Аркебузу ему подарил Жорж Матье, в то время директор по рекламе судоходной компании «Юнайтед Тейтс Лайнс», услугами которой Дали пользовался, отправляясь в Нью-Йорк.
Издатель Жозеф Форэ уже выпустил две книги в сотрудничестве с Утрилло[509]
перед его смертью и несколько книг с Пикассо и Кокто. Он был в своем деле признанным профессионалом высочайшего класса.Думаю, что история, связавшая его с Дали, заслуживает того, чтобы ее рассказать.
Жозеф Форэ не был лично знаком с Дали. Он отправился к нему в Порт-Льигат, не будучи ему представленным. Его ввели в салон, где художник беседовал со своими друзьями. Форэ стоял и ждал, когда на него обратят внимание. «Кто вы?» — обратился к нему Дали. Жозеф Форэ назвал свое имя, профессию и цель своего визита. Дали никак на это не отреагировал. Он даже не предложил гостю сесть и вернулся к прерванной беседе с друзьями.
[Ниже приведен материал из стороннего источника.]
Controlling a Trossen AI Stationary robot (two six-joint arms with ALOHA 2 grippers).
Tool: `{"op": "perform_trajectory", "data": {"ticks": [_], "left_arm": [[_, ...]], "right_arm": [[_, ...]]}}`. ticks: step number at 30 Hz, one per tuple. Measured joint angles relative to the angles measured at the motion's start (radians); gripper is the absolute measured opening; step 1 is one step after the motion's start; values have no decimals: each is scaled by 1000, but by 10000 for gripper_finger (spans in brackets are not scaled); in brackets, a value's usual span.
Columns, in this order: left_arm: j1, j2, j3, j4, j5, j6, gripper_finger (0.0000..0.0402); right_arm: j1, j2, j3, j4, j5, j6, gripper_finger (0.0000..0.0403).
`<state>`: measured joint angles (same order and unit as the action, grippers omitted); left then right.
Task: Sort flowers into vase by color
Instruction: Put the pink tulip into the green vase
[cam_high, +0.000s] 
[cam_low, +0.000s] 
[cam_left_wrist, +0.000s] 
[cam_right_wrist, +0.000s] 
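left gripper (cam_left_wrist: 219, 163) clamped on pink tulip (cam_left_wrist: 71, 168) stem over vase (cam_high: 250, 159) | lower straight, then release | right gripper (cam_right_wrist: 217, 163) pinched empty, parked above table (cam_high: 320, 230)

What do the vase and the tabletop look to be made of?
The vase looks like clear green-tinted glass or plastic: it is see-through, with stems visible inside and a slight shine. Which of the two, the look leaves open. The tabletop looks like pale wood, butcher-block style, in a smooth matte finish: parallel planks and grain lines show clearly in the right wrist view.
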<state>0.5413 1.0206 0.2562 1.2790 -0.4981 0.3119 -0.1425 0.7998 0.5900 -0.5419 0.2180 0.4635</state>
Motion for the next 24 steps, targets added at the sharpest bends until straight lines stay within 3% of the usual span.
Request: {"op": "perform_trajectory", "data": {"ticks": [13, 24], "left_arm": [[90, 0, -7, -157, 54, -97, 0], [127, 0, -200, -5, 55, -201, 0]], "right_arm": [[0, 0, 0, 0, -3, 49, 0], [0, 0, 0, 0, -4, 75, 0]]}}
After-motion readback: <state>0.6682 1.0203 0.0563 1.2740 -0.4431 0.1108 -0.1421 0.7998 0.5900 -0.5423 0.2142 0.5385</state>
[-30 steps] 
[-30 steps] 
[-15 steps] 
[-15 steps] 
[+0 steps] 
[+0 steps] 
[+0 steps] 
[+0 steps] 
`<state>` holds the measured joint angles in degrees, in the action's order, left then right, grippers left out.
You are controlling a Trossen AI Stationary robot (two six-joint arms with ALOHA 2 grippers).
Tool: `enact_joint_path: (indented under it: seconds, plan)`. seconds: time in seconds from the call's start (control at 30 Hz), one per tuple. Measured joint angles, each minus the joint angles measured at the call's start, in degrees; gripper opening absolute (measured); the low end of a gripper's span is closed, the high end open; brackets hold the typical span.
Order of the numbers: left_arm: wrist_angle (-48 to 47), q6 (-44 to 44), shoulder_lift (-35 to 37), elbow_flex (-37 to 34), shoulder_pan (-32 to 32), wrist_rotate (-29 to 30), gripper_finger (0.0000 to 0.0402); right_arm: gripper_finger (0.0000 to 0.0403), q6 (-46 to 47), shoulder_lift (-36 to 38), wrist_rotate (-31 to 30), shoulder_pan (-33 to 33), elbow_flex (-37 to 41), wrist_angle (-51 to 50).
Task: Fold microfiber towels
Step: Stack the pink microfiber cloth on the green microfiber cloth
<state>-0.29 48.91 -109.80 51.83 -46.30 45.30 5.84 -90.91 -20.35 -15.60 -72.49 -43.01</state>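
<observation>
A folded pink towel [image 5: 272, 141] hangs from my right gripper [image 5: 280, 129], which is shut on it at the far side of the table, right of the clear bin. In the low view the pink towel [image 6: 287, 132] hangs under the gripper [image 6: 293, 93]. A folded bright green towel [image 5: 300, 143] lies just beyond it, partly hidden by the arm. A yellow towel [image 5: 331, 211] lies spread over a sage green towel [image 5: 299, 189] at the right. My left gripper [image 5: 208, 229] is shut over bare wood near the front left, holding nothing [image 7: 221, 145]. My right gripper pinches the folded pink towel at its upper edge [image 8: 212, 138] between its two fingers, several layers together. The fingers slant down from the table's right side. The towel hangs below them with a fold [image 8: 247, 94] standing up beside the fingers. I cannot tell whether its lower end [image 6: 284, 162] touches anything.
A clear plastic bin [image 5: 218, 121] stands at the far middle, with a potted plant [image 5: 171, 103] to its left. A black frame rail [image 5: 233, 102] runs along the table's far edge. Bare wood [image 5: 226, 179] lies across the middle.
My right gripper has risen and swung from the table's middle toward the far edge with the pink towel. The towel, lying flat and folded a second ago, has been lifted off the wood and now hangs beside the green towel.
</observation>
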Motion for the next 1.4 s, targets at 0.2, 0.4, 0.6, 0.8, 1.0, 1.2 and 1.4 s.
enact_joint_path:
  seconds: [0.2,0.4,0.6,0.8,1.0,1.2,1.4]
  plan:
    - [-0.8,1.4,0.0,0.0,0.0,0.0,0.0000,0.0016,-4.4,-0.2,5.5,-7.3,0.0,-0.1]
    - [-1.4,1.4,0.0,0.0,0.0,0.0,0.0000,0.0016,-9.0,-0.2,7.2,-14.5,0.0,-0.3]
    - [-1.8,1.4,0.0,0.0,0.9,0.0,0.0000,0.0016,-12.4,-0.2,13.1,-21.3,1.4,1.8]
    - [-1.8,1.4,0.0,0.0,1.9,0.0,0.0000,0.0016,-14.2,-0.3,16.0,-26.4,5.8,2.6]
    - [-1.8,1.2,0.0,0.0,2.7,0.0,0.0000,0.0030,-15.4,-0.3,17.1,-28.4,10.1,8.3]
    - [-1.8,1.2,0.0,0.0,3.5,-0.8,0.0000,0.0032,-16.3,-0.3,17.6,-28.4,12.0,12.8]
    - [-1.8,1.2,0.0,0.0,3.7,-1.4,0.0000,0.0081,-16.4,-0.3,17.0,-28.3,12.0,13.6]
А когда те собрались уходить, Дали, словно только что вспомнив о присутствии Форэ, спросил: «Так что вы сказали?» Тот напомнил ему, зачем приехал. «Приходите завтра», — бросил ему Дали.
Форэ явился на следующий день и обнаружил, что в доме Дали еще многолюднее. Дали, беседуя то с одним из гостей, то с другим, вновь не удостоил Форэ своего внимания. Лишь по прошествии часа он подошел к нему, чтобы вновь сказать: «Приходите завтра». И на третий день повторилась та же история. Все это продолжалось целую неделю. А через неделю Дали приблизился к нему и произнес, обращаясь к присутствующим: «Посмотрите на самого терпеливого человека из тех, что мне приходилось когда-либо видеть». И согласился сделать иллюстрации к «Дон Кихоту». Вот такие садистские штучки практиковал этот отъявленный мазохист.